# Problem statement
Wherever a picture appears in the listing below, leave it out and reproduce the rest exactly.

# Stored data
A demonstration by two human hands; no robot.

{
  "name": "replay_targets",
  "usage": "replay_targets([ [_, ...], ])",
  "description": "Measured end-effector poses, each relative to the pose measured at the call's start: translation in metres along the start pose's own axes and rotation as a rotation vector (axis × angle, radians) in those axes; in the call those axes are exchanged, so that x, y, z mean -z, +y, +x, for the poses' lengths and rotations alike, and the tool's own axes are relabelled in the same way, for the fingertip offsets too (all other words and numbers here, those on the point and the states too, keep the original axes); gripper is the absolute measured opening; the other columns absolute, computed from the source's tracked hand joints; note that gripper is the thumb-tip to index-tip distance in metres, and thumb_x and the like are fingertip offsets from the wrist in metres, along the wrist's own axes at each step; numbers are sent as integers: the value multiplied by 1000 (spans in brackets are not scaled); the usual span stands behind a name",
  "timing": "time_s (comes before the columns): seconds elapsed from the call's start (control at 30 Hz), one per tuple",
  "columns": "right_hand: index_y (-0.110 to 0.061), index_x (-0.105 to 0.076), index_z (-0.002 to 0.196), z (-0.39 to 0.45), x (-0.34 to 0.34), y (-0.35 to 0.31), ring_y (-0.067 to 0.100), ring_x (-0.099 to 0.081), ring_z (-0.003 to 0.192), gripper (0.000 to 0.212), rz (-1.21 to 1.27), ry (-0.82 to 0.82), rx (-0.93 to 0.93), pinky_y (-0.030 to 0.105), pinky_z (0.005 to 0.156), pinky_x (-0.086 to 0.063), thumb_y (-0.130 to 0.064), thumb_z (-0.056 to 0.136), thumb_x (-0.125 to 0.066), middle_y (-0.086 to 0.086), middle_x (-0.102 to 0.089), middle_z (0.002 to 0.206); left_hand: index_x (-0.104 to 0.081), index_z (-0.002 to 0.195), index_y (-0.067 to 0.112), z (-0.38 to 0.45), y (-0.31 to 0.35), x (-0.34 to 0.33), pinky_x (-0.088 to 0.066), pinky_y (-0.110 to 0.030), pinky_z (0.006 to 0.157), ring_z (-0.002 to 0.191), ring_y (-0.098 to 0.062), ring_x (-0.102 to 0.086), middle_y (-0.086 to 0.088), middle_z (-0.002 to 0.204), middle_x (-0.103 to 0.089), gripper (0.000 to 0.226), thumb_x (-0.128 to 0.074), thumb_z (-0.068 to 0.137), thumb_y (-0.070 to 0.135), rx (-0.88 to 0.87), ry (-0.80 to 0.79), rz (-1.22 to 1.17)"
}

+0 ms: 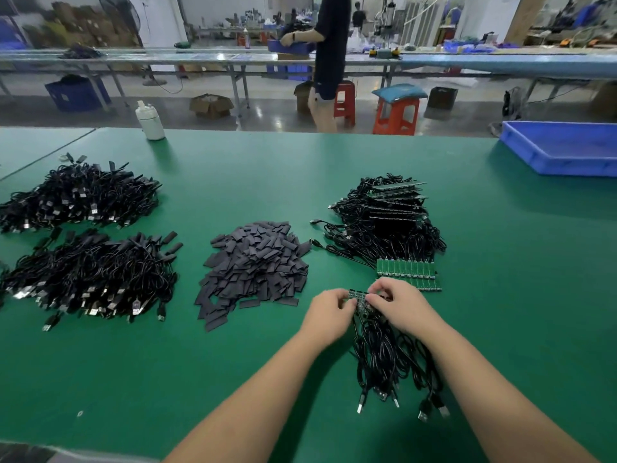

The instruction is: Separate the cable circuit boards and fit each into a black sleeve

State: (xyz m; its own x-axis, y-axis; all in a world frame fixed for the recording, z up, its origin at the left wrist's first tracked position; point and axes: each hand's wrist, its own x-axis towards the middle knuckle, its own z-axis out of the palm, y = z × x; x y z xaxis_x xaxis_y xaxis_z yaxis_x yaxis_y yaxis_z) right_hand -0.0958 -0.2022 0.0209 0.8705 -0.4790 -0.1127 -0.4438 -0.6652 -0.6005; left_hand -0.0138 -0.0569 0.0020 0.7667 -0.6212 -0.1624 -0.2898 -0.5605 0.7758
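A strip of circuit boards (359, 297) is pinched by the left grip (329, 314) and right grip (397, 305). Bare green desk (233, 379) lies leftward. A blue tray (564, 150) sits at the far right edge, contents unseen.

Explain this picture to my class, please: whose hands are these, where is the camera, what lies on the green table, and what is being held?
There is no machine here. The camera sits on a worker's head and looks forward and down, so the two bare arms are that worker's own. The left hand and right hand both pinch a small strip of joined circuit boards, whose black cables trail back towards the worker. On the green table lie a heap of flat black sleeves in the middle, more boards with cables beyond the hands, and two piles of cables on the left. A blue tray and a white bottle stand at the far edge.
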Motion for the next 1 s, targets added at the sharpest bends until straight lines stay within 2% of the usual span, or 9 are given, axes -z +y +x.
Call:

# Solution below
A demonstration by two human hands; no robot.

{
  "name": "replay_targets",
  "usage": "replay_targets([ [_, ...], ])",
  "description": "Measured end-effector poses, each relative to the pose measured at the call's start: translation in metres along the start pose's own axes and rotation as a rotation vector (axis × angle, radians) in those axes; in the call those axes are exchanged, so that x, y, z mean -z, +y, +x, for the poses' lengths and rotations alike, and the tool's own axes are relabelled in the same way, for the fingertip offsets too (all other words and numbers here, those on the point and the states too, keep the original axes); gripper is the absolute measured opening; the other columns absolute, computed from the source's tracked hand joints; note that gripper is the thumb-tip to index-tip distance in metres, and thumb_x and the like are fingertip offsets from the wrist in metres, along the wrist's own axes at each step; numbers are sent as integers: the value multiplied by 1000 (spans in brackets are not scaled); the usual span stands behind a name",
  "timing": "time_s (comes before the columns): seconds elapsed from the call's start (control at 30 Hz), one per tuple",
  "columns": "right_hand: index_y (-0.110 to 0.061), index_x (-0.105 to 0.076), index_z (-0.002 to 0.196), z (-0.39 to 0.45), x (-0.34 to 0.34), y (-0.35 to 0.31), ring_y (-0.067 to 0.100), ring_x (-0.099 to 0.081), ring_z (-0.003 to 0.192), gripper (0.000 to 0.212), rz (-1.21 to 1.27), ry (-0.82 to 0.82), rx (-0.93 to 0.93), pinky_y (-0.030 to 0.105), pinky_z (0.005 to 0.156), pinky_x (-0.086 to 0.063), thumb_y (-0.130 to 0.064), thumb_z (-0.056 to 0.136), thumb_x (-0.125 to 0.066), middle_y (-0.086 to 0.086), middle_x (-0.102 to 0.089), middle_z (0.002 to 0.206); left_hand: index_x (-0.104 to 0.081), index_z (-0.002 to 0.195), index_y (-0.067 to 0.112), z (-0.38 to 0.45), y (-0.31 to 0.35), x (-0.34 to 0.33), pinky_x (-0.088 to 0.066), pinky_y (-0.110 to 0.030), pinky_z (0.006 to 0.157), ring_z (-0.002 to 0.191), ring_y (-0.098 to 0.062), ring_x (-0.102 to 0.086), middle_y (-0.086 to 0.088), middle_z (-0.002 to 0.204), middle_x (-0.103 to 0.089), gripper (0.000 to 0.226), thumb_x (-0.128 to 0.074), thumb_z (-0.068 to 0.137), thumb_y (-0.070 to 0.135), rx (-0.88 to 0.87), ry (-0.80 to 0.79), rz (-1.22 to 1.17)"
}

+0 ms: 

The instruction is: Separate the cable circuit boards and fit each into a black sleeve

State: (xyz m; its own x-axis, y-axis; all in a world frame fixed for the recording, z up, its origin at the left wrist's first tracked position; point and axes: each hand's wrist, its own x-axis towards the middle knuckle, its own z-axis out of the palm, y = z × x; x y z xaxis_x xaxis_y xaxis_z yaxis_x yaxis_y yaxis_z) right_hand -0.0958 -0.2022 0.0209 0.8705 -0.4790 -0.1127 -0.4438 -0.6652 -0.6005; left_hand -0.0138 -0.0569 0.0020 0.7667 -0.6212 -0.1624 -0.2898 -0.5605 0.7758
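A strip of circuit boards (359, 297) is pinched by the left grip (329, 314) and right grip (397, 305). Bare green desk (233, 379) lies leftward. A blue tray (564, 150) sits at the far right edge, contents unseen.

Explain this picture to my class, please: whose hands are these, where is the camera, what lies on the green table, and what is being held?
There is no machine here. The camera sits on a worker's head and looks forward and down, so the two bare arms are that worker's own. The left hand and right hand both pinch a small strip of joined circuit boards, whose black cables trail back towards the worker. On the green table lie a heap of flat black sleeves in the middle, more boards with cables beyond the hands, and two piles of cables on the left. A blue tray and a white bottle stand at the far edge.
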Motion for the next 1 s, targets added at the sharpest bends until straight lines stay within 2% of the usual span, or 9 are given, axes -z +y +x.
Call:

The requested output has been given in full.